◆ Assignment ◆
Sort through the data and copy the lines holding the word "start".

◆ Provided data ◆
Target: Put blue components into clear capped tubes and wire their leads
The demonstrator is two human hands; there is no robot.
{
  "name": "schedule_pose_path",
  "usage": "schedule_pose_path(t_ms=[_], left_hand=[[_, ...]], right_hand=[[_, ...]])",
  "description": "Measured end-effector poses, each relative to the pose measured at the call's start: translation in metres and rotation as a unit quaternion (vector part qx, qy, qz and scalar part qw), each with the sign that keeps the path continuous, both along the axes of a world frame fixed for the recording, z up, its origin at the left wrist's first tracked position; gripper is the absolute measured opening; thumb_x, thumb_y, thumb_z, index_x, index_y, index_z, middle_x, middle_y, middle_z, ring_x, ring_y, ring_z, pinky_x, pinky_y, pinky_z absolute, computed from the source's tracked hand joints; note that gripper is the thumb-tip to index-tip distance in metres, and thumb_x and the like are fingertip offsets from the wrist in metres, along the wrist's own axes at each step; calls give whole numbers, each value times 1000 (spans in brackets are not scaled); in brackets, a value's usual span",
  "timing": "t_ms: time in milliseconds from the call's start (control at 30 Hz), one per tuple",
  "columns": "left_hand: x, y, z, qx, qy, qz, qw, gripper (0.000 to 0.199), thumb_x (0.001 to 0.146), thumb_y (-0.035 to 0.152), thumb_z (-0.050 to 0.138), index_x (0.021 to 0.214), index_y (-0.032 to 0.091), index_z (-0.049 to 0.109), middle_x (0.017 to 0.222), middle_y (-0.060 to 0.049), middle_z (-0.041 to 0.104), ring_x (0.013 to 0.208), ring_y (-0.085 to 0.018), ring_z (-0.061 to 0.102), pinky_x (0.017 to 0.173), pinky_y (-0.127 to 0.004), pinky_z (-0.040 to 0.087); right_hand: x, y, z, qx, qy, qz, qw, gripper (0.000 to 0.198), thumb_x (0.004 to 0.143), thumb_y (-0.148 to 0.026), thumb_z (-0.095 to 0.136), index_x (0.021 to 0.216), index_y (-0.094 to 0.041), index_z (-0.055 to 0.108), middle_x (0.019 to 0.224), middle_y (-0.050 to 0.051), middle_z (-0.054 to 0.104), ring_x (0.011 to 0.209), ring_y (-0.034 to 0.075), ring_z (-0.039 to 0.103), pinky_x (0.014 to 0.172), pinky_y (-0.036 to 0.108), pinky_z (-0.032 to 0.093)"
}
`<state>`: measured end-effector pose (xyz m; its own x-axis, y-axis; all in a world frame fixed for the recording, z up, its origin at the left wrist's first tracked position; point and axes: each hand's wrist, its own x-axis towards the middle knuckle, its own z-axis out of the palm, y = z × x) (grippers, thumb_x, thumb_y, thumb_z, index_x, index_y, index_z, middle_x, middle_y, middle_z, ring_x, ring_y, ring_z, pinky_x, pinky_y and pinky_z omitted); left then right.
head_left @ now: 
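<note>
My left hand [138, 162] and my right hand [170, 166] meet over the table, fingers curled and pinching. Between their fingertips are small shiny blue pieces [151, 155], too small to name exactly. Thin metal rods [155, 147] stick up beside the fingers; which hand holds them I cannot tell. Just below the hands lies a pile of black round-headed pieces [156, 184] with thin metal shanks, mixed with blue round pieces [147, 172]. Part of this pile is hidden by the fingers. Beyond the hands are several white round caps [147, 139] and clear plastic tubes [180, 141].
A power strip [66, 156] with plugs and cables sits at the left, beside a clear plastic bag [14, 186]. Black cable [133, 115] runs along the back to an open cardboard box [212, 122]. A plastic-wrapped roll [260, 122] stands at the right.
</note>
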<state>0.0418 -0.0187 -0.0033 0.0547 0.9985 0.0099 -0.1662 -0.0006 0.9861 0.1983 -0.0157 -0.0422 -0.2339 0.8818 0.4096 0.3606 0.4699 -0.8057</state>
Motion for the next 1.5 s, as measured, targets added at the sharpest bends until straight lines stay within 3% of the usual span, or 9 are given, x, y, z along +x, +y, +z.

◆ Solved problem ◆
  "description": "Measured end-effector poses, each relative to the pose measured at the call's start: translation in metres and rotation as a unit quaternion (vector part qx, qy, qz and scalar part qw), each with the sign that keeps the path continuous, both along the axes of a world frame fixed for the recording, z up, its origin at the left wrist's first tracked position; gripper is the absolute measured opening; thumb_x, thumb_y, thumb_z, index_x, index_y, index_z, middle_x, middle_y, middle_z, ring_x, ring_y, ring_z, pinky_x, pinky_y, pinky_z absolute, computed from the source's tracked hand joints; note that gripper is the thumb-tip to index-tip distance in metres, and thumb_x and the like are fingertip offsets from the wrist in metres, along the wrist's own axes at each step; calls give whole numbers, each value times 1000 (spans in brackets are not scaled); in brackets, a value's usual span",
  "timing": "t_ms: time in milliseconds from the call's start (control at 30 Hz), one per tuple",

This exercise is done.